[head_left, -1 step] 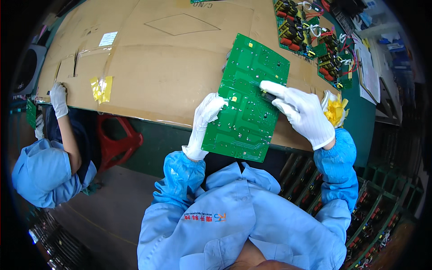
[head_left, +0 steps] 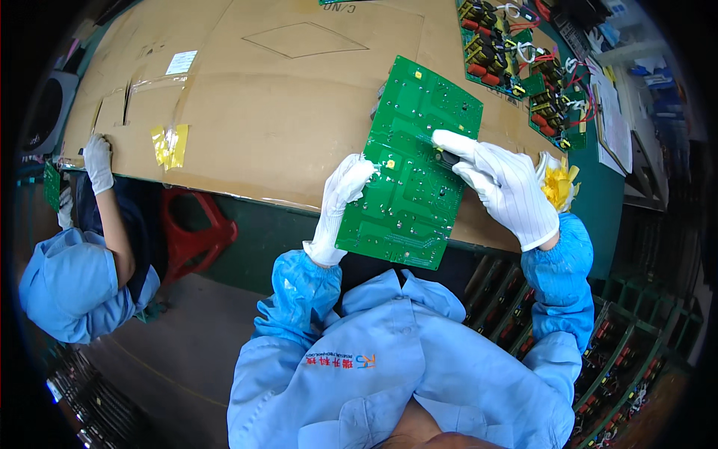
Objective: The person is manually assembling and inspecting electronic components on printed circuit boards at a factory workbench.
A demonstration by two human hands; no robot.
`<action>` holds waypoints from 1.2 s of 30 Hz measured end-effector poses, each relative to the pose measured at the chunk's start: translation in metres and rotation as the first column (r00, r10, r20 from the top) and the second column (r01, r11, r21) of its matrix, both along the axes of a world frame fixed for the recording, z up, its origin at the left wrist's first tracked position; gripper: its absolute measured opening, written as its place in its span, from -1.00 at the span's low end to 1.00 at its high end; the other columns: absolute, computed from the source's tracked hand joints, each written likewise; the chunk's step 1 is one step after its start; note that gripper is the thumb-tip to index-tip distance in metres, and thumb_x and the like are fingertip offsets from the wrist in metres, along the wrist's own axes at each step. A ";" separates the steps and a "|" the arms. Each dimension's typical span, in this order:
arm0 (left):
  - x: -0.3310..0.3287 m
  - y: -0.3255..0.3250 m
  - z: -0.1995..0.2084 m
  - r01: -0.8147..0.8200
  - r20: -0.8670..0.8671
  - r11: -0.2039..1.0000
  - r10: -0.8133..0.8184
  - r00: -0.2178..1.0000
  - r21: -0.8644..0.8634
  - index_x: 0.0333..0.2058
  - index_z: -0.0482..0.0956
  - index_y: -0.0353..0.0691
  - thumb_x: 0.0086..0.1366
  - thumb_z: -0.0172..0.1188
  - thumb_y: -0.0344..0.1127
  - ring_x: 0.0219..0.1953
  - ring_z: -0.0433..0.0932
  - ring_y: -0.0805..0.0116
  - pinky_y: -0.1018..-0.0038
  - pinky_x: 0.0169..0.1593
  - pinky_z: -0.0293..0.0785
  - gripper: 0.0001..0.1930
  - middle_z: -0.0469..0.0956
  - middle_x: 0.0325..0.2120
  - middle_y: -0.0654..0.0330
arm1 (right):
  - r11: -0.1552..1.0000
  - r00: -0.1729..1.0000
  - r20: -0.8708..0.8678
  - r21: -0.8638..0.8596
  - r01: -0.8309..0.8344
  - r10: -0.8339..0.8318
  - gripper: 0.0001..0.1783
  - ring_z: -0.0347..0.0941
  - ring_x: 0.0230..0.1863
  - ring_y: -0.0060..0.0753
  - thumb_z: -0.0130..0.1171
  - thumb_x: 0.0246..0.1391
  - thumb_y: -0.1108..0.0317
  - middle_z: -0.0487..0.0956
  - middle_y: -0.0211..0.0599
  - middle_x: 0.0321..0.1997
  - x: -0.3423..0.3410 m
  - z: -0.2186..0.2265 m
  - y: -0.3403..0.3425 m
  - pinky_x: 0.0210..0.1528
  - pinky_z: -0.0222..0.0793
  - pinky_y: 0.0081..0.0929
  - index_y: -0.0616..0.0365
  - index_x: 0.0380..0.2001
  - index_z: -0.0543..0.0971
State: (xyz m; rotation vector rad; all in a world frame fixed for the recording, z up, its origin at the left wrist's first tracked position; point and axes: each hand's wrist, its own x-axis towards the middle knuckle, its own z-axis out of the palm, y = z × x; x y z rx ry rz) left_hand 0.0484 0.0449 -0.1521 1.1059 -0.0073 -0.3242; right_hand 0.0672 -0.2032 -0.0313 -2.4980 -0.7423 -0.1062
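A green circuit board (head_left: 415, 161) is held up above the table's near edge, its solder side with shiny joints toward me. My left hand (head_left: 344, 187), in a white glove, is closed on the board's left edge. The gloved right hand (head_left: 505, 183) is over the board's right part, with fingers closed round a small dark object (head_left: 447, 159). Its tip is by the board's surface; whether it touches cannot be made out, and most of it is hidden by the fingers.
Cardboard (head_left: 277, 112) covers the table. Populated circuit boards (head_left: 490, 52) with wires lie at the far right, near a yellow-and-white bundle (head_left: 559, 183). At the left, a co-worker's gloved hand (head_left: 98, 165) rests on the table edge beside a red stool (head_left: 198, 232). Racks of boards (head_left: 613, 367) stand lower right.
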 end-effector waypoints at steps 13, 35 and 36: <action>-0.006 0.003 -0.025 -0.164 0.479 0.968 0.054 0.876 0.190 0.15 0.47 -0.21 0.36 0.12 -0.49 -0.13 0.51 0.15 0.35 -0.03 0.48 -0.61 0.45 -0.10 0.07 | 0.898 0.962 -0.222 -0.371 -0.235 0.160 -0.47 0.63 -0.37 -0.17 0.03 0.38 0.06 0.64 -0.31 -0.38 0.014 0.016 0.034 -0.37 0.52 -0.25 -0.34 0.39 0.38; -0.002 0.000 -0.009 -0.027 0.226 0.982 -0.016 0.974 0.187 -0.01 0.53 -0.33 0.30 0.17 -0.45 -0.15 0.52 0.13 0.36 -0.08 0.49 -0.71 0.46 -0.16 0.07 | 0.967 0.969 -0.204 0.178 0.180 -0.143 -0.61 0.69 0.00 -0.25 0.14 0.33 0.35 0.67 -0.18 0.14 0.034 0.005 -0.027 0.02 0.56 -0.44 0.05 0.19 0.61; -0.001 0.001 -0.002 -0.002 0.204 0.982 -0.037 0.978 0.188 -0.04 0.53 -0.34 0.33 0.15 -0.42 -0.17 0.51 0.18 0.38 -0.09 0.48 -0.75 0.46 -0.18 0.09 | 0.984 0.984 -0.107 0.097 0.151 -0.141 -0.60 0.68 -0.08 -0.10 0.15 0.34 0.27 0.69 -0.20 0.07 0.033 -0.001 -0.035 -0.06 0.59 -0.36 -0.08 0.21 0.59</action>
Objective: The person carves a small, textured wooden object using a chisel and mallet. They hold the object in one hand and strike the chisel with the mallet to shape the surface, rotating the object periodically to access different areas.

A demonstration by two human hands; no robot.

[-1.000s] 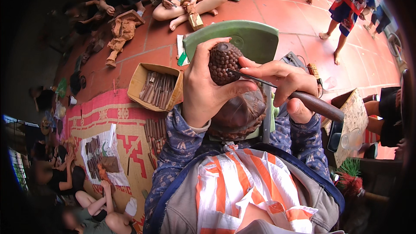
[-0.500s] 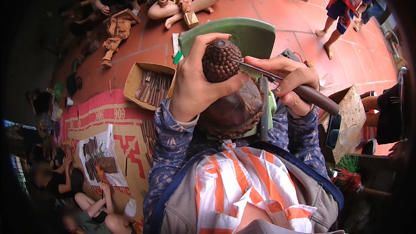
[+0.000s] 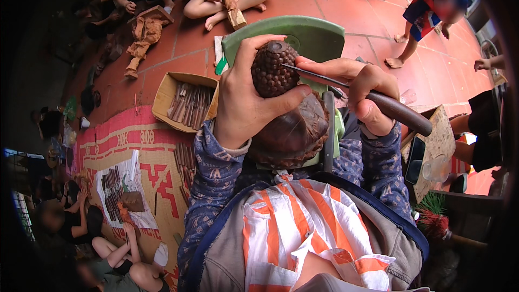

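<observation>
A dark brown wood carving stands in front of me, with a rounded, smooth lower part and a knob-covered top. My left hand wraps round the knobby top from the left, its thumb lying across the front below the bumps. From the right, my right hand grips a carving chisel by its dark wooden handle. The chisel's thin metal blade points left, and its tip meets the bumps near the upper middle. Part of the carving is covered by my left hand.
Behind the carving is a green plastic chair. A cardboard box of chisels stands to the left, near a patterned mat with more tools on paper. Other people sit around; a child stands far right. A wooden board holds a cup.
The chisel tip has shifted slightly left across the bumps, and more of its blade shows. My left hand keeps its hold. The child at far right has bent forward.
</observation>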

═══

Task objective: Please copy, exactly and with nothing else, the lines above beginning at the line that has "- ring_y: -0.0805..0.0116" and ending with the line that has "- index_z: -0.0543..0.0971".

Result of this exercise:
  - ring_y: -0.0805..0.0116
  - pinky_y: -0.1018..-0.0038
  - pinky_x: 0.0169..0.1593
  - pinky_z: -0.0293..0.0785
  - gripper: 0.0001..0.1930
  - middle_z: -0.0469..0.0956
  - middle_x: 0.0325..0.2120
  - middle_y: -0.0654..0.0330
arm1 (right):
  - r11: -0.1552..1.0000
  - r00: -0.1729..1.0000
  - r20: -0.8708..0.8678
  - r21: -0.8638..0.8596
  - r01: -0.8309..0.8344
  - r10: -0.8339..0.8318
  - gripper: 0.0001..0.1783
  - ring_z: -0.0347..0.0941
  - ring_x: 0.0230..0.1863
  - ring_y: -0.0060..0.0753
  - thumb_z: -0.0130..0.1171
  - thumb_x: 0.0246..0.1391
  - thumb_y: -0.1108..0.0317
  - middle_z: -0.0487..0.0956
  - middle_y: -0.0211..0.0599
  - middle_x: 0.0321..0.1997
  - x: -0.3423..0.3410 m
  - z: -0.2186..0.2265 m
  - y: -0.3403..0.3425 m
  - pinky_x: 0.0210..0.1528
  - pinky_z: -0.0222..0.0793
  - pinky_y: 0.0081..0.0929
  - index_y: -0.0616..0.0365
  - index_x: 0.0380..0.2001
  - index_z: -0.0543..0.0971

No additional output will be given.